Your task -> Given the entries that follow, write out exactly the lines starting at the one containing "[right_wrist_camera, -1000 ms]" and ending at the one containing "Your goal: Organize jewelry", both ends included, and only those.

Data ->
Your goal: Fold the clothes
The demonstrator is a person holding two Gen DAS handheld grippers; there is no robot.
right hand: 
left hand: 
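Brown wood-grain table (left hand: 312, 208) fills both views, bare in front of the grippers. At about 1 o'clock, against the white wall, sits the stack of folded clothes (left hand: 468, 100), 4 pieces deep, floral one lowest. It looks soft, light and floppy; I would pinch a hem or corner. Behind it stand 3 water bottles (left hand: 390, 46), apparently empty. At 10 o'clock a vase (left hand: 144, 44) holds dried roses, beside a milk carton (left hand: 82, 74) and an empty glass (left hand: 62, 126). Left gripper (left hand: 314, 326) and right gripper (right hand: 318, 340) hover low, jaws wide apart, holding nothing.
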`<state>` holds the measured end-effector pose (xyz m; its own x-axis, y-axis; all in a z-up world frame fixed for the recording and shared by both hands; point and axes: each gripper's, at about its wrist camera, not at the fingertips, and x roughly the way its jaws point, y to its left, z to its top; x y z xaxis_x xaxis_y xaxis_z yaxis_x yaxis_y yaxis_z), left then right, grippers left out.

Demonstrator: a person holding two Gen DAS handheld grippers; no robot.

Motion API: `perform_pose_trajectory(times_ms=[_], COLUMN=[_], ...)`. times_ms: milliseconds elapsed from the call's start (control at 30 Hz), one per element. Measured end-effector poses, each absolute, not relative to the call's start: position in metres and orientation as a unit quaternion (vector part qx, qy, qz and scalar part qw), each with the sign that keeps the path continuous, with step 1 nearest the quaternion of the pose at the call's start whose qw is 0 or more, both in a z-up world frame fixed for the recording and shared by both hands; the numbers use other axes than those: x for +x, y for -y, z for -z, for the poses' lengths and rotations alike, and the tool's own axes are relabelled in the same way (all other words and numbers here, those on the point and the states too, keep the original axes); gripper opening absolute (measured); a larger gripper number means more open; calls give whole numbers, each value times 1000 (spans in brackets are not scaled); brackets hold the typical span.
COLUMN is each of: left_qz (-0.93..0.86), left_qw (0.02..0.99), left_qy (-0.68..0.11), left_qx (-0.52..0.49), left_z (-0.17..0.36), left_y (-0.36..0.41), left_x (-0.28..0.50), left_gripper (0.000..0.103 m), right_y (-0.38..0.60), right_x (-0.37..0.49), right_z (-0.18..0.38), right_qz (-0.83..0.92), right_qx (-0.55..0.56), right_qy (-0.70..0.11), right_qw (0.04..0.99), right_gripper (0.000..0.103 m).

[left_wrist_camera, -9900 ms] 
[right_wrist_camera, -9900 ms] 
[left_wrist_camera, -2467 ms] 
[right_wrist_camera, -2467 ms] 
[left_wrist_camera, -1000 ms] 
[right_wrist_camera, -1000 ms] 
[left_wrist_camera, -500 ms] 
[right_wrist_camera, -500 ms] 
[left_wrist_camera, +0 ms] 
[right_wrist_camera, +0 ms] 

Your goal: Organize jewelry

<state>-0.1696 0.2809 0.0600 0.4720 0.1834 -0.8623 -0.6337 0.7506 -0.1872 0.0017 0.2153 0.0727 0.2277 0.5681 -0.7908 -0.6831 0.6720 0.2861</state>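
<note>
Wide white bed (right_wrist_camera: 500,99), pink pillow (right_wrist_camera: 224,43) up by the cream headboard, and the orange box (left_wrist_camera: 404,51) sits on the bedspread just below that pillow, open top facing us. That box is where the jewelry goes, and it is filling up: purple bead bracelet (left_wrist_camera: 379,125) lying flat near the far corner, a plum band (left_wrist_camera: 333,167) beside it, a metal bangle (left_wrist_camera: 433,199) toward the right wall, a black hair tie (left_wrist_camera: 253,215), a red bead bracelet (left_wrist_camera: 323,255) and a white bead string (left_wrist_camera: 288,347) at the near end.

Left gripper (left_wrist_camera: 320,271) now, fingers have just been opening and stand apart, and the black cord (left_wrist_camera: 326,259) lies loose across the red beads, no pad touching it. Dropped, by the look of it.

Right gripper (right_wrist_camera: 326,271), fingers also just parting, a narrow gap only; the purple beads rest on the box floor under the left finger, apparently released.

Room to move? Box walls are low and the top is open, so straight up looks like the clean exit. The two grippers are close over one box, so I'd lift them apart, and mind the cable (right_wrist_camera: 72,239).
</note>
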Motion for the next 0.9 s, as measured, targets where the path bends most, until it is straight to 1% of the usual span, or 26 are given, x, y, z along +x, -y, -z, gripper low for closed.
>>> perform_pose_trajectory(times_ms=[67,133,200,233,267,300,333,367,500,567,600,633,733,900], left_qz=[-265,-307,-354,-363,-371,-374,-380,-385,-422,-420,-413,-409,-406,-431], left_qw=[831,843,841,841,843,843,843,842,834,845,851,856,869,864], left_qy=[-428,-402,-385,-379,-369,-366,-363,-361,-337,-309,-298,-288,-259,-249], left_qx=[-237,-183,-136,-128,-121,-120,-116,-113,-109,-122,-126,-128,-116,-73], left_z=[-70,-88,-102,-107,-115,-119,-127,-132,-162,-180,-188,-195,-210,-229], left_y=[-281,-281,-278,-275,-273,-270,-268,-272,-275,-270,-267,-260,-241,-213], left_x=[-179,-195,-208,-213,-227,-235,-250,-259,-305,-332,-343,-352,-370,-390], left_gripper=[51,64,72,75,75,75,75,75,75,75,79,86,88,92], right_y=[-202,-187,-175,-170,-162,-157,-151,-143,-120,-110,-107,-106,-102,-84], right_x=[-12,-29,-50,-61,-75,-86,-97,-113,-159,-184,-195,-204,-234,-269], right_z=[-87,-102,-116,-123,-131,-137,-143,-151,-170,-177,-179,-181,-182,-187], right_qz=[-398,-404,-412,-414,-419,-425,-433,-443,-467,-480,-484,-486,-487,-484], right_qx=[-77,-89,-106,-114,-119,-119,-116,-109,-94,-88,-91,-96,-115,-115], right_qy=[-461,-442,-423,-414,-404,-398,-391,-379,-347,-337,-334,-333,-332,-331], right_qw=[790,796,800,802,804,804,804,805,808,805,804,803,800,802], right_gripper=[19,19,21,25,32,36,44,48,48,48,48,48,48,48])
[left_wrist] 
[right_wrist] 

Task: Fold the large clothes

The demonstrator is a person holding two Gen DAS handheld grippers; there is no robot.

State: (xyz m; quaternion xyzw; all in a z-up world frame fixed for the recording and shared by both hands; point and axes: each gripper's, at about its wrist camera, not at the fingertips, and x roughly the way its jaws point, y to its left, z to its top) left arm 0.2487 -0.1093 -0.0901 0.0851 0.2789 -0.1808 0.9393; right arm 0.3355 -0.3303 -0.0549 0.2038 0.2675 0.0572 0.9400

Answer section ->
[right_wrist_camera, -1000 ms] 
[left_wrist_camera, -500 ms] 
[right_wrist_camera, -500 ms] 
[left_wrist_camera, +0 ms] 
[right_wrist_camera, +0 ms] 

Your goal: Organize jewelry

Nothing else is required to finish the exercise.